§ **Your objective**
Lines below that include the word "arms" should each be copied.

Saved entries
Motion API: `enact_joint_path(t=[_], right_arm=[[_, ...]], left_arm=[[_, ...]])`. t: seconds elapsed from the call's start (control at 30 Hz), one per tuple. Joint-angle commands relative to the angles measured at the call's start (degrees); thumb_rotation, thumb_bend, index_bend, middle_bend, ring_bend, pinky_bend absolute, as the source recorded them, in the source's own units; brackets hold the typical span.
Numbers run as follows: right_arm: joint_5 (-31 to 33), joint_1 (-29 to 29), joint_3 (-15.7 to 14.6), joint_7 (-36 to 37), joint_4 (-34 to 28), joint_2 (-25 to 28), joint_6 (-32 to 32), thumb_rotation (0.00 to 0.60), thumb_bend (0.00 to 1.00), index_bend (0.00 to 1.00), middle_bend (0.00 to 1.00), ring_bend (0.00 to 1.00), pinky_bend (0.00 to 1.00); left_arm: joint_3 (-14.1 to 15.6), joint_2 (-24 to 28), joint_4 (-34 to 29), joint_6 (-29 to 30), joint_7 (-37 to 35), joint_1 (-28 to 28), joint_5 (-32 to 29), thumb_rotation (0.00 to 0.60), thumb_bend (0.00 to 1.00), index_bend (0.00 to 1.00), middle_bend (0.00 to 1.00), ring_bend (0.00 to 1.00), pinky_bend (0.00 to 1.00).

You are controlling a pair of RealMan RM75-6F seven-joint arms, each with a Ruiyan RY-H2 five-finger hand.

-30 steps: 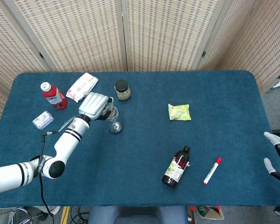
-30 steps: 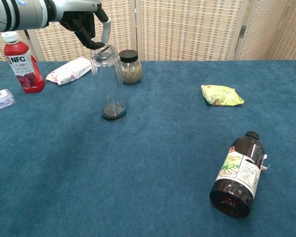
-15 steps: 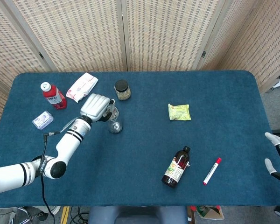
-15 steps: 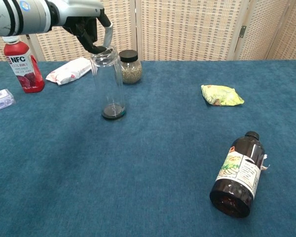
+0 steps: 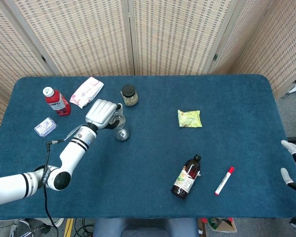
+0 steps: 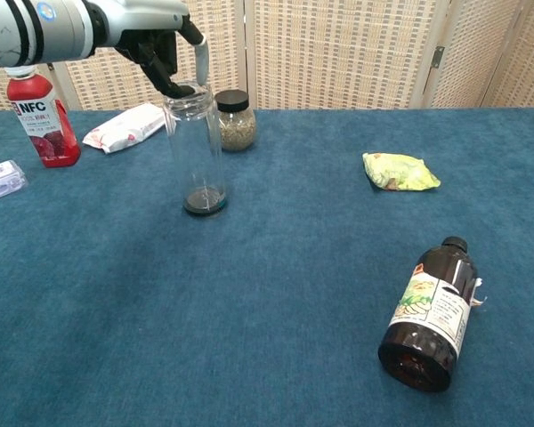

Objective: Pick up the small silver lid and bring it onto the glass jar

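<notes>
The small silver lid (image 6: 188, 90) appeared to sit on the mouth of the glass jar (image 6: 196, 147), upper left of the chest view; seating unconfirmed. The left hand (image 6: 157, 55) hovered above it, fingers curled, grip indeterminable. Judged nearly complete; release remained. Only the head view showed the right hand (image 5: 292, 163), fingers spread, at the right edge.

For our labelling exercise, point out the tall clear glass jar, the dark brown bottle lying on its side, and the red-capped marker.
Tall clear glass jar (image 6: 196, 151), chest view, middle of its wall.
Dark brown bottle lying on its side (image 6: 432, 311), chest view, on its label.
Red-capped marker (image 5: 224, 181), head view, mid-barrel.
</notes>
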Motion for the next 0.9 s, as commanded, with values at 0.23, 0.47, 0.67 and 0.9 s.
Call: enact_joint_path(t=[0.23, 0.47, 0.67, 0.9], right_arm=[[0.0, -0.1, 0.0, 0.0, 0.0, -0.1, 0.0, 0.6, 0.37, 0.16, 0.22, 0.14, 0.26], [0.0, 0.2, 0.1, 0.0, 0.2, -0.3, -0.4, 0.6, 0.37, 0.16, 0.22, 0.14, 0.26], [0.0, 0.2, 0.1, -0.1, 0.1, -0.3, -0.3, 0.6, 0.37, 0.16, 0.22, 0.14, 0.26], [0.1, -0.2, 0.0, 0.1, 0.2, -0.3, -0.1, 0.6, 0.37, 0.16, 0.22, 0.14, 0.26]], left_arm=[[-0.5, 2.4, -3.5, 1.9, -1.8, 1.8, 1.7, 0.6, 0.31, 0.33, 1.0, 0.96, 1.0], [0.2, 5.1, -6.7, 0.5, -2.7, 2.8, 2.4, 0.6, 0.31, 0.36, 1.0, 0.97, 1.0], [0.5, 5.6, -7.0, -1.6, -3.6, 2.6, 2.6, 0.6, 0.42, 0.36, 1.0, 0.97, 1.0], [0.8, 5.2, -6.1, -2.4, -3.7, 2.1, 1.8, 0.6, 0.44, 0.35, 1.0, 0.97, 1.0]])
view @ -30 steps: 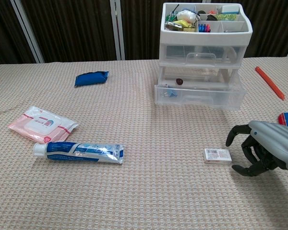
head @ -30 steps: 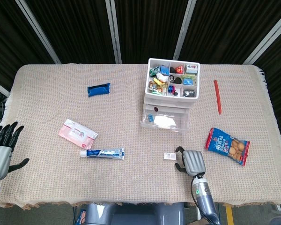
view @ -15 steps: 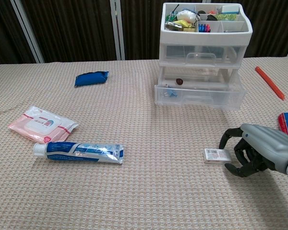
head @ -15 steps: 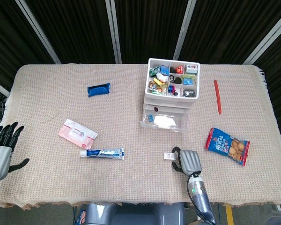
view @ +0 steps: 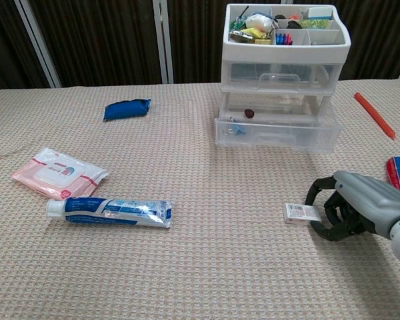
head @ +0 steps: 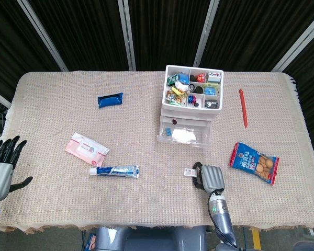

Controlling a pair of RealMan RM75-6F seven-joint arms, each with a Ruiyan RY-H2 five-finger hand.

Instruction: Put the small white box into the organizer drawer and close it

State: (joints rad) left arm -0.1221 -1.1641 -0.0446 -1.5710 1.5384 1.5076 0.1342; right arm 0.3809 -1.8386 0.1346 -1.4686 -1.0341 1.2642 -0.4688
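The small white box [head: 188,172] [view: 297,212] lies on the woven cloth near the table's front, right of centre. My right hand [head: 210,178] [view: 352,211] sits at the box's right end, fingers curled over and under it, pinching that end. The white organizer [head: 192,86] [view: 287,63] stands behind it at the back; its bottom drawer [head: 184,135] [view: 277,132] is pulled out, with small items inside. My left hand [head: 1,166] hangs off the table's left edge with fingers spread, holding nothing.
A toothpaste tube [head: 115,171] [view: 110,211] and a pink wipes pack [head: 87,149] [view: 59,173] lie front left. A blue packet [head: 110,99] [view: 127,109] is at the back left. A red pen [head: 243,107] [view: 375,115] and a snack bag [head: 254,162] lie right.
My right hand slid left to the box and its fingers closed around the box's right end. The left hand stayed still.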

§ **Exercise solution**
You are controlling a pair of RealMan RM75-6F seven-joint arms, each with a Ruiyan RY-H2 five-finger hand.
Controlling a pair of RealMan RM75-6F seven-joint arms, each with a Ruiyan RY-H2 five-finger hand.

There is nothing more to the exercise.